* _Assigned task_
Somewhere below are a line with "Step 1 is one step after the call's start" and a later line with "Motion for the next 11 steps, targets". Output exactly those lines and all lines between them.

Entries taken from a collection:
::::::::::

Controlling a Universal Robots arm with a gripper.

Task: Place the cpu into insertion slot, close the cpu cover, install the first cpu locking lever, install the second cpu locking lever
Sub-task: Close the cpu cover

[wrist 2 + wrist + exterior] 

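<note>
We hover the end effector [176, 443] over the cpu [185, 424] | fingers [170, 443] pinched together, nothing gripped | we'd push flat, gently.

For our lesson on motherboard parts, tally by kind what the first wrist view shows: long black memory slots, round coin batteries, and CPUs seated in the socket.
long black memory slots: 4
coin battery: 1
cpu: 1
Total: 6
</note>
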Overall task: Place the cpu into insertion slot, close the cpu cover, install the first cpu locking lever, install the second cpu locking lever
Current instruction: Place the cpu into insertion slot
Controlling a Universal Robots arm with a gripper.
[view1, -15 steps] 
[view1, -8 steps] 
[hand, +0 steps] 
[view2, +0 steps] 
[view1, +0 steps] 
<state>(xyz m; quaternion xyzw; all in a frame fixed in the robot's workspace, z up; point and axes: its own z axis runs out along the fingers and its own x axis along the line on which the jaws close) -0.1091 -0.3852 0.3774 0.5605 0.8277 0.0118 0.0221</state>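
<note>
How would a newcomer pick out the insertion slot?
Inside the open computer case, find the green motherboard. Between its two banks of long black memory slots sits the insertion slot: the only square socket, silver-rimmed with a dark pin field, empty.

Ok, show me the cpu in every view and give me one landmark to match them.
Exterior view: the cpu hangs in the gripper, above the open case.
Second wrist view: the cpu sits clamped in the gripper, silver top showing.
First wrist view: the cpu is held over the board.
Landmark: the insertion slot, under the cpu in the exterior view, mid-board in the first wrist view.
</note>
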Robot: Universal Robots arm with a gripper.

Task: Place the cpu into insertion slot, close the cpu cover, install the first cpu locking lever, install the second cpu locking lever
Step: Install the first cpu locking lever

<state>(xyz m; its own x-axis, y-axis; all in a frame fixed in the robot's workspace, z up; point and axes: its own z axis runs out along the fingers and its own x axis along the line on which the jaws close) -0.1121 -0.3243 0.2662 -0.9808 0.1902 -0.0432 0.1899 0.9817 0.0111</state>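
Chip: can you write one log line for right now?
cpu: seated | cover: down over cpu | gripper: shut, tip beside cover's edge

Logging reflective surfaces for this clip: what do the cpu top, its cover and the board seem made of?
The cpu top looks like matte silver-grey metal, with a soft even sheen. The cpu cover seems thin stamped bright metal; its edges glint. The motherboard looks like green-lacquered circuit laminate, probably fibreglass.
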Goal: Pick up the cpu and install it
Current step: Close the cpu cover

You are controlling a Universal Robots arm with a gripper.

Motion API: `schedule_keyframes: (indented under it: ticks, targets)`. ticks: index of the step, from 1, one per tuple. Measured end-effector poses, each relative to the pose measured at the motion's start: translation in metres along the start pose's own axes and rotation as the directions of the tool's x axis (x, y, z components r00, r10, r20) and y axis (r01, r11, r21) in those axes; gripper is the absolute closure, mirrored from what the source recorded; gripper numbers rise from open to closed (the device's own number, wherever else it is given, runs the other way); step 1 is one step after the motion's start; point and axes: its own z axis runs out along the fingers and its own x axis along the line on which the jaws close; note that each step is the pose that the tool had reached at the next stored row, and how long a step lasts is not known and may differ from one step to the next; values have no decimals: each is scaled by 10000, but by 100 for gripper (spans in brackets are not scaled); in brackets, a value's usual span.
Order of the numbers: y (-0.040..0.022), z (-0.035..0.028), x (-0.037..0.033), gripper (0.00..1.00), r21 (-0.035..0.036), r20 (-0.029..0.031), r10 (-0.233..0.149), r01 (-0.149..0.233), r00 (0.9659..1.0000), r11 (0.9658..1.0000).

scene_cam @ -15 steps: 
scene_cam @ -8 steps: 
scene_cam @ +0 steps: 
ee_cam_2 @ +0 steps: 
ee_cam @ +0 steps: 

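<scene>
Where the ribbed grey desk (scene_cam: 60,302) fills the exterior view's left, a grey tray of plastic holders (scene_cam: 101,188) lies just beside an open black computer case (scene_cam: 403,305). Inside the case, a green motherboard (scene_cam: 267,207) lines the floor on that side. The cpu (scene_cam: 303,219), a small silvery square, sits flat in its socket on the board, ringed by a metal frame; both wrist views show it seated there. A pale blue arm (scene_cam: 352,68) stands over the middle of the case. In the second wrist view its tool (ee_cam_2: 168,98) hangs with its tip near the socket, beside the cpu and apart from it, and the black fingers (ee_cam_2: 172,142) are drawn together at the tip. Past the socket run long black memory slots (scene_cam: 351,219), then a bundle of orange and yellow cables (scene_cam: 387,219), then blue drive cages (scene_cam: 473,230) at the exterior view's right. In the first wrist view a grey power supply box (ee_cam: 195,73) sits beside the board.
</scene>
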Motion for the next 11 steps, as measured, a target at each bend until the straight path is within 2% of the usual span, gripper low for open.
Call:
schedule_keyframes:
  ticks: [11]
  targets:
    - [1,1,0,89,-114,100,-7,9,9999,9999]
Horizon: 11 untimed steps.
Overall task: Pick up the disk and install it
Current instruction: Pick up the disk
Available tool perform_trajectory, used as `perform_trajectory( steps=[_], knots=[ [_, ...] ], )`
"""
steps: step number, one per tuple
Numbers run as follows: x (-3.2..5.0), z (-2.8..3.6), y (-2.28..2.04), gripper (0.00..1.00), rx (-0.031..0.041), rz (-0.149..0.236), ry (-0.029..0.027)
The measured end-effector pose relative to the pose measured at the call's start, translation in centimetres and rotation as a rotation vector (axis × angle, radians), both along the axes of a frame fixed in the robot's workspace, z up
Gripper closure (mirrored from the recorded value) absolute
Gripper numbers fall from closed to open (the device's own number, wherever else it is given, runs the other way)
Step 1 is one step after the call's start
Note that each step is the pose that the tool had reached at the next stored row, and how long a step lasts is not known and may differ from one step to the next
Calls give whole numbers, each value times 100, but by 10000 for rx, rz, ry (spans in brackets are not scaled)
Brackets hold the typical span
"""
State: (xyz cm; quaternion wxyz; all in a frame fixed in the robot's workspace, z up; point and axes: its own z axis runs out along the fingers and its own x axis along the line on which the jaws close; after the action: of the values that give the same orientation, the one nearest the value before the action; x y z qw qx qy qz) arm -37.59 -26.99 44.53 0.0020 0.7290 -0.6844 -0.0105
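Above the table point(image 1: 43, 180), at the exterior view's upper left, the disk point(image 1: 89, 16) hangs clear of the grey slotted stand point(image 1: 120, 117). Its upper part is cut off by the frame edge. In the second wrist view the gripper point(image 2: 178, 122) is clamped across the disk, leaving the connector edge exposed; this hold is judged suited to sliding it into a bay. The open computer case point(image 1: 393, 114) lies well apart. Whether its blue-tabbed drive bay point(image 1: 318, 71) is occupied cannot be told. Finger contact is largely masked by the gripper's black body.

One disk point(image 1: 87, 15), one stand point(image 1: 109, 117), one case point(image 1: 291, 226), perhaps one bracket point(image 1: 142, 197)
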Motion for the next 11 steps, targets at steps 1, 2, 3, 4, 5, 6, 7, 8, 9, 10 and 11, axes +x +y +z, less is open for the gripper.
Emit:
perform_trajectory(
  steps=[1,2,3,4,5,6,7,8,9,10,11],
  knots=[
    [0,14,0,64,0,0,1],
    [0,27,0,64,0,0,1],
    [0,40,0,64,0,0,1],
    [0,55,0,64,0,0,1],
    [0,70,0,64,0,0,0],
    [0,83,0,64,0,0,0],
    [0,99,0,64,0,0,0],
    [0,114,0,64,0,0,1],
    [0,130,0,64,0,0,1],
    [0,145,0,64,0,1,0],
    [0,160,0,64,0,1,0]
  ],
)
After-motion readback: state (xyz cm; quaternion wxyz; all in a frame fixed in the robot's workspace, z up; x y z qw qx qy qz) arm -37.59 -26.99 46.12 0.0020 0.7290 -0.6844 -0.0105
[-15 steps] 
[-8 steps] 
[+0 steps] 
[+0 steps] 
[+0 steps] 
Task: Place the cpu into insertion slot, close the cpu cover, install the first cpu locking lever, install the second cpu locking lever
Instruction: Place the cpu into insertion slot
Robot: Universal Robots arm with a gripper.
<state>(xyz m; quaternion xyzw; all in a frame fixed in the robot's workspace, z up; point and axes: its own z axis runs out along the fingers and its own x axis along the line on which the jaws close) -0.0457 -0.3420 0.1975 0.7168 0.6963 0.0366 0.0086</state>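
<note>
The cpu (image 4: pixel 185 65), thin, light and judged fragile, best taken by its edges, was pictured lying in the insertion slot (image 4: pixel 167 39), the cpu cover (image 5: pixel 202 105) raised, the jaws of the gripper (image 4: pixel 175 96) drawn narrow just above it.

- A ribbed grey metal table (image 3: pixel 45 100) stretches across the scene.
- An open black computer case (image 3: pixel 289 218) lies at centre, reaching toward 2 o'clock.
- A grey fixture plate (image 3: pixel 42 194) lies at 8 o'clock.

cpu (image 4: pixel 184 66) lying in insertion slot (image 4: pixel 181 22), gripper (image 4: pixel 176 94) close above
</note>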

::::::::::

* _Written answer_
Step 1 is one step after the call's start
Note that each step is the pose that the tool had reached at the next stored row, and how long a step lasts is not known and may differ from one step to the next
Calls give whole numbers, each value times 100, but by 10000 for rx, rz, ry (spans in brackets are not scaled)
Brackets hold the typical span
"""
State: (xyz cm; quaternion wxyz; all in a frame fixed in the robot's workspace, z up; point and axes: its own z axis runs out along the fingers and its own x axis along the line on which the jaws close; after the action: of the values that give the same orientation, the one nearest the value before the action; x y z qw qx qy qz) arm -37.59 -26.99 44.53 0.0020 0.7290 -0.6844 -0.0105
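Above the table point(image 1: 43, 180), at the exterior view's upper left, the disk point(image 1: 89, 16) hangs clear of the grey slotted stand point(image 1: 120, 117). Its upper part is cut off by the frame edge. In the second wrist view the gripper point(image 2: 178, 122) is clamped across the disk, leaving the connector edge exposed; this hold is judged suited to sliding it into a bay. The open computer case point(image 1: 393, 114) lies well apart. Whether its blue-tabbed drive bay point(image 1: 318, 71) is occupied cannot be told. Finger contact is largely masked by the gripper's black body.

One disk point(image 1: 87, 15), one stand point(image 1: 109, 117), one case point(image 1: 291, 226), perhaps one bracket point(image 1: 142, 197)
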Motion for the next 11 steps, targets at steps 1, 2, 3, 4, 5, 6, 7, 8, 9, 10 and 11, axes +x +y +z, less is open for the gripper.

No more output is required.